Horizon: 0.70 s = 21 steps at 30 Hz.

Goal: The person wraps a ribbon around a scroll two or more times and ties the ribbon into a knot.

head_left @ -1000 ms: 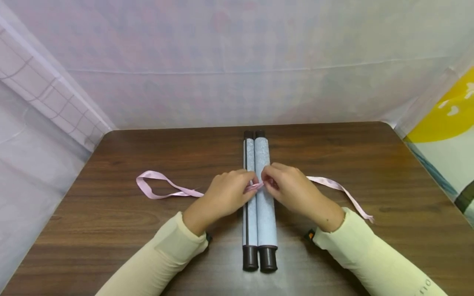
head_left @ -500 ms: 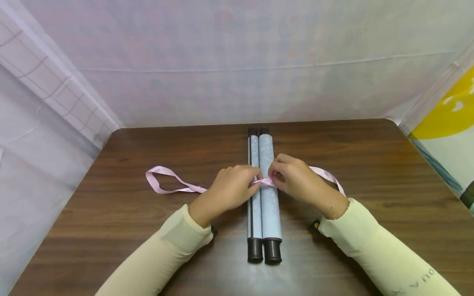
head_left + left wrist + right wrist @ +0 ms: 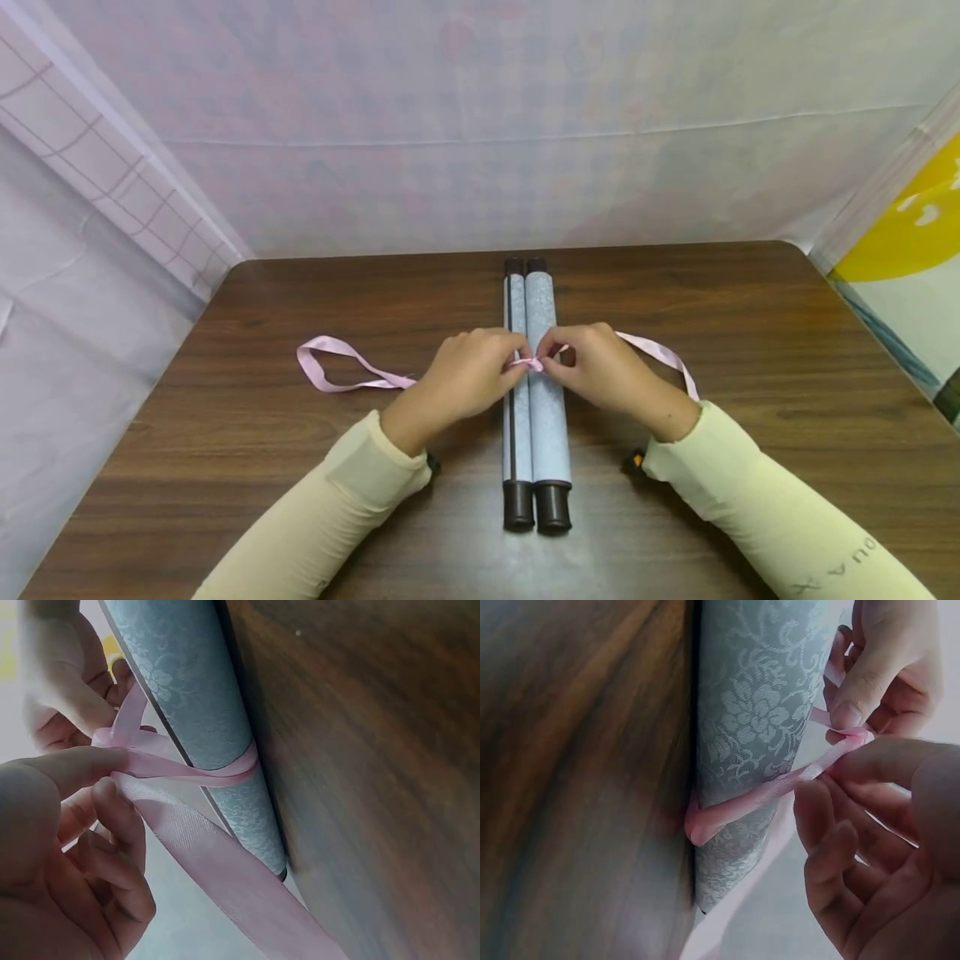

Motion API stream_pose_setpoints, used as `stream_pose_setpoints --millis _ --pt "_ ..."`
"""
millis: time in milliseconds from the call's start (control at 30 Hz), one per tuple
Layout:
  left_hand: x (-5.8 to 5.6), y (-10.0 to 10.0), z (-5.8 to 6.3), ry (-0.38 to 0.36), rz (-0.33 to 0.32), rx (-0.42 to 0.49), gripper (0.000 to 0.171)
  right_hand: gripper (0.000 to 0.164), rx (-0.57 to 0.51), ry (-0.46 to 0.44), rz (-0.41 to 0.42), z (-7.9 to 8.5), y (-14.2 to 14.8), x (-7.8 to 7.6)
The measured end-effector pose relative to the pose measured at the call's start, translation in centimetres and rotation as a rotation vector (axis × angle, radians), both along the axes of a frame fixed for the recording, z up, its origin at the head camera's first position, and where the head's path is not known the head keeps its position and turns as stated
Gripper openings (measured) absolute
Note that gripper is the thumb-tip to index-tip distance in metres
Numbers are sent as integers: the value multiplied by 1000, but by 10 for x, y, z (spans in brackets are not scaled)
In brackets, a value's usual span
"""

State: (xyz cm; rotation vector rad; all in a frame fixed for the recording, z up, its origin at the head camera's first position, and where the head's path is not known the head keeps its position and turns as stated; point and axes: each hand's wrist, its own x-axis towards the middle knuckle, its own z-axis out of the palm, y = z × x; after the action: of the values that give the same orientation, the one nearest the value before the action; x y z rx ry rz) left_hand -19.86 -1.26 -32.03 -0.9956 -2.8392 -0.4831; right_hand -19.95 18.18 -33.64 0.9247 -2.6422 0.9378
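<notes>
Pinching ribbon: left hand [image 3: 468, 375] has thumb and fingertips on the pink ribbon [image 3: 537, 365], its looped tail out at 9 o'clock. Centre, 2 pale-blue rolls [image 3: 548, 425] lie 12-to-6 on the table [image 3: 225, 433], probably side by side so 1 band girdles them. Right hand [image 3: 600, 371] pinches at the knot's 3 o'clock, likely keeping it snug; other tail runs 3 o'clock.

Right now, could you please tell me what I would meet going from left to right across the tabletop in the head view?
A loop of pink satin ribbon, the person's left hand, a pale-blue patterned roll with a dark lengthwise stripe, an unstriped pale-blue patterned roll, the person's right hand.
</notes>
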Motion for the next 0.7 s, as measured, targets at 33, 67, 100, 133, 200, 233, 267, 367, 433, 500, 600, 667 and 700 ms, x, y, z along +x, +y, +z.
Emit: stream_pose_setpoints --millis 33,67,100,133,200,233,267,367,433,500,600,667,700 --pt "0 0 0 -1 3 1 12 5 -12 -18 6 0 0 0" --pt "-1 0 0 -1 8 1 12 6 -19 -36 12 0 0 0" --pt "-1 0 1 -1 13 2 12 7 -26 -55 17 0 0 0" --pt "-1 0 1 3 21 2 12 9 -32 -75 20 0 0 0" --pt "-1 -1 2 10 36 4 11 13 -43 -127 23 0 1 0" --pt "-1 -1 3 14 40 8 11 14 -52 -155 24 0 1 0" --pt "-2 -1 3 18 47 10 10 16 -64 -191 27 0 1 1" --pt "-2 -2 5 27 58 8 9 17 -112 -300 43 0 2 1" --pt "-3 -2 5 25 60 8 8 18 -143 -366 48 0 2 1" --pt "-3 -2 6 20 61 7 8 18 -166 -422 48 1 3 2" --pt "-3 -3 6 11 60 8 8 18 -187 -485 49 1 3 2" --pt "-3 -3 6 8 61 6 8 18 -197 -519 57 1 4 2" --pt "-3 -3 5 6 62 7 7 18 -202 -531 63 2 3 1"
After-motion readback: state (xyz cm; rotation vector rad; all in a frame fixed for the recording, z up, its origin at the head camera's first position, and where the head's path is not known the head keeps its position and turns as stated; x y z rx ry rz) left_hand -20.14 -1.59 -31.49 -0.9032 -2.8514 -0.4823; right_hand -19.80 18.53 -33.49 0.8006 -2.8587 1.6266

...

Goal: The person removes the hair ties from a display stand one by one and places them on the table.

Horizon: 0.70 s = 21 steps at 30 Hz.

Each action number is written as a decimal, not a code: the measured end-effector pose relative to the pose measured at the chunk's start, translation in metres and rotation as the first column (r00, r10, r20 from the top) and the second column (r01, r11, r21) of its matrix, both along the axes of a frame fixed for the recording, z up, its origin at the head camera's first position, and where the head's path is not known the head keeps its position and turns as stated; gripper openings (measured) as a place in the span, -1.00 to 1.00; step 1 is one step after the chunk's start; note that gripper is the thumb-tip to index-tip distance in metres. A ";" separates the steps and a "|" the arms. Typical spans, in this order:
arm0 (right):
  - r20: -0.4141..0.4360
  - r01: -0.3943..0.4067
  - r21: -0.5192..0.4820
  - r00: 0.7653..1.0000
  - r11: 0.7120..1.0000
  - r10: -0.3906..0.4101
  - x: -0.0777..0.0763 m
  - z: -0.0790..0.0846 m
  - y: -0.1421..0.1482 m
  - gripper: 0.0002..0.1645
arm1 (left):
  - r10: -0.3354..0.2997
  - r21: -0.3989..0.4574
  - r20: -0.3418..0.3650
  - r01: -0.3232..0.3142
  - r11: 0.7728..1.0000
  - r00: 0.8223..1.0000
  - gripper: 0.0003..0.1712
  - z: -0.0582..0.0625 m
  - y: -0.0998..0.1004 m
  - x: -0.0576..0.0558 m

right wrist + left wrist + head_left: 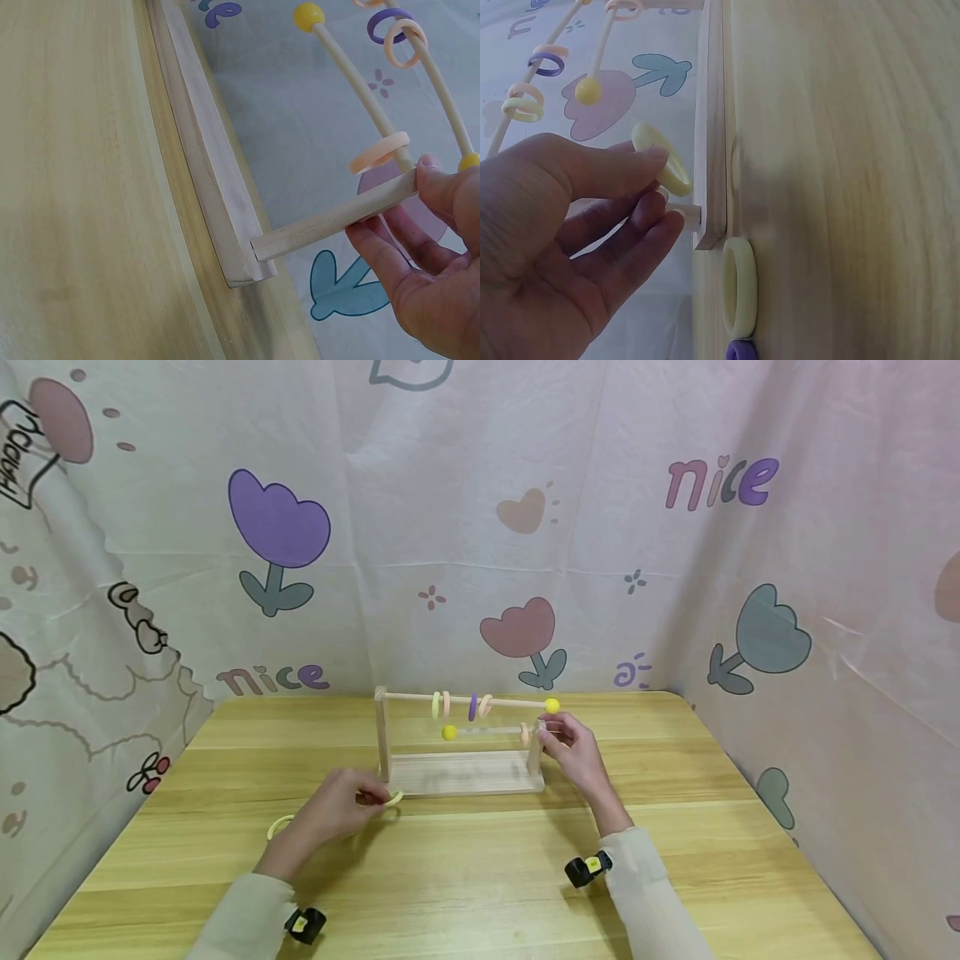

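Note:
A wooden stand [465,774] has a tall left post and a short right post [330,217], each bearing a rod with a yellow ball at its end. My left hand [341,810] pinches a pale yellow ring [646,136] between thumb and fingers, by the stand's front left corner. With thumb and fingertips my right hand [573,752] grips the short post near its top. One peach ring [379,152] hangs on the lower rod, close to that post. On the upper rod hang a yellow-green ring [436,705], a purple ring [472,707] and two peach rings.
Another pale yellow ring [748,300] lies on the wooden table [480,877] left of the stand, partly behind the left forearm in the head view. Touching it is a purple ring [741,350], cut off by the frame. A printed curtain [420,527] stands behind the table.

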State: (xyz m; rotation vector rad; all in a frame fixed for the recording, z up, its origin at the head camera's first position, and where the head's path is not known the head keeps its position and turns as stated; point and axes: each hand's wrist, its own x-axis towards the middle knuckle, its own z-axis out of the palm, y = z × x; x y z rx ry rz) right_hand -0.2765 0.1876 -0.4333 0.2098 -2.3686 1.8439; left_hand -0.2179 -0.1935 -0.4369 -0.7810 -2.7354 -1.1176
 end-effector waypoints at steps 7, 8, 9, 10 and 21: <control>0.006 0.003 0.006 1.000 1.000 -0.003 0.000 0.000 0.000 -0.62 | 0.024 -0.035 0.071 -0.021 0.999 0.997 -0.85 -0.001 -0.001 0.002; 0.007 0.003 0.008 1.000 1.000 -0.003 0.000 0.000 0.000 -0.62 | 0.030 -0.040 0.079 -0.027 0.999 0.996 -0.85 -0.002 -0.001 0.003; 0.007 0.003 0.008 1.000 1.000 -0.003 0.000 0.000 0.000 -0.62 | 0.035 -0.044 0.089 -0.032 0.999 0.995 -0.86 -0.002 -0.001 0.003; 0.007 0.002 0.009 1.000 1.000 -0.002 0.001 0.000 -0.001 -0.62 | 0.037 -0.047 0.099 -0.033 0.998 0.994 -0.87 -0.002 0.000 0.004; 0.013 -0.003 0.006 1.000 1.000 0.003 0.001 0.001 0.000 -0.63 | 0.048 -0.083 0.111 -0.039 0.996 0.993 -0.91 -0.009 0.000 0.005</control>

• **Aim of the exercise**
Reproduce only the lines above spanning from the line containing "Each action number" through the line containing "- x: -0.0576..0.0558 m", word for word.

• **Result**
Each action number is written as a decimal, not a code: the measured end-effector pose relative to the pose measured at the chunk's start, translation in metres and rotation as the first column (r00, r10, r20 from the top) and the second column (r01, r11, r21) of its matrix, both along the axes of a frame fixed for the recording, z up, its origin at the head camera's first position, and where the head's path is not known the head keeps its position and turns as stated; gripper openings (measured) as a place in the span, -1.00 to 1.00; step 1 is one step after the chunk's start; note that gripper is the thumb-tip to index-tip distance in metres. A ";" separates the steps and a "|" the arms. Typical spans, in this order:
arm0 (right):
  - r20: -0.4141..0.4360
  - r01: -0.3943..0.4067
  - r21: -0.5192..0.4820
  - r00: 0.7653..1.0000
  - r11: 0.7120..1.0000
  - r10: -0.3906..0.4101
  - x: -0.0777..0.0763 m
  - z: -0.0790..0.0846 m
  - y: -0.1421..0.1482 m
  - gripper: 0.0002..0.1645
arm1 (left):
  - r10: -0.3354..0.2997
  - r21: -0.3989..0.4574
  - r20: -0.3418..0.3650
  - r01: -0.3232..0.3142
  - r11: 0.7728..1.0000
  - r00: 0.8223..1.0000
  - gripper: 0.0003..0.1712
  - z: -0.0582..0.0625 m
  - y: -0.0998..0.1004 m
  - x: -0.0576..0.0558 m

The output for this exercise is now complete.